Despite the committee’s recommendation, LIPA’s Board of Trustees voted 6–1 to retain PSEG Long Island, with two members abstaining. The selection process was marked by controversy, including reports of information leaks, lobbying efforts, and alleged intimidation.

A Quanta executive stated that the company had initially been assured there would be “no preferential treatment” for PSEG Long Island, the incumbent grid operator for the past decade. Following the board’s decision, some observers described the outcome as a return to “a legacy of uncertainty” for LIPA. The committee’s 150-page evaluation report, which reportedly rated Quanta higher than PSEG, has not been publicly released. According to board documents, Quanta’s proposed contract terms were considered “materially better for customers” than those offered by PSEG or in the existing contract.

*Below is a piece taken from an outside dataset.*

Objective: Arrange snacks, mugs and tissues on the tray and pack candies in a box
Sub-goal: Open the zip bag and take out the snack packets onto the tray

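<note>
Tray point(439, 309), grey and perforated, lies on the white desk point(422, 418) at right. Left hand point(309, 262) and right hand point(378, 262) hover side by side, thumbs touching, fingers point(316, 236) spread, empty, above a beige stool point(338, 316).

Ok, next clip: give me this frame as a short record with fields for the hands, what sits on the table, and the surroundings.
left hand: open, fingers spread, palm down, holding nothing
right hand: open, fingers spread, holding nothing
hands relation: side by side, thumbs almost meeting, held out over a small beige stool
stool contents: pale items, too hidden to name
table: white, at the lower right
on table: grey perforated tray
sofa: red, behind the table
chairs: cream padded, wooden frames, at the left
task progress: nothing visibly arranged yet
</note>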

In May 2025, the New York State Inspector General opened an investigation into LIPA and PSEG Long Island. The inquiry is focused on potential undue influence by lobbyists or political figures on decisions related to the management of the electric grid.

== Regulatory and legal issues ==
In 2023, PSE&G agreed to a $6.6 million settlement following allegations that it submitted inaccurate information to PJM Interconnection concerning a $546 million transmission project. The Federal Energy Regulatory Commission (FERC) determined that PSE&G had violated regulations requiring transmission project sponsors to provide accurate data during the Regional Transmission Expansion Plan process.

The settlement involved a 2017 PSE&G proposal to replace a transmission line in the Roseland–Pleasant Valley corridor in New Jersey. The case highlighted concerns among ratepayer advocates about the limited regulatory oversight of local transmission projects, referred to as “supplemental projects” within the PJM system. After the settlement, the consumer advocacy group Public Citizen filed a protest with the Federal Energy Regulatory Commission (FERC), contesting the project’s cost allocation. The group argued that the settlement indicated imprudent spending and that requiring ratepayers to cover the costs would be unjust and unreasonable. The protest also criticized PJM and its board for a lack of independent oversight.

==Environmental record==

In 2001, NOAA presented PSEG with The Walter B. Jones Memorial and NOAA Excellence Awards in Coastal and Ocean Resource Management in the category of Excellence in Business Leadership for its Estuary Enhancement Program.

According to Violation Tracker, Public Service Electric and Gas Company (PSE&G) has been cited for multiple regulatory violations. These include a $10 million utility service violation in 2020, a $6.6 million energy market violation in 2024, and a $344.4 million air pollution penalty levied against its subsidiary, PSEG Fossil LLC, in 2002. The company’s environmental violations total more than $364 million across 33 cases. These infractions cover various categories, including environmental, competition, consumer protection, and safety-related offenses.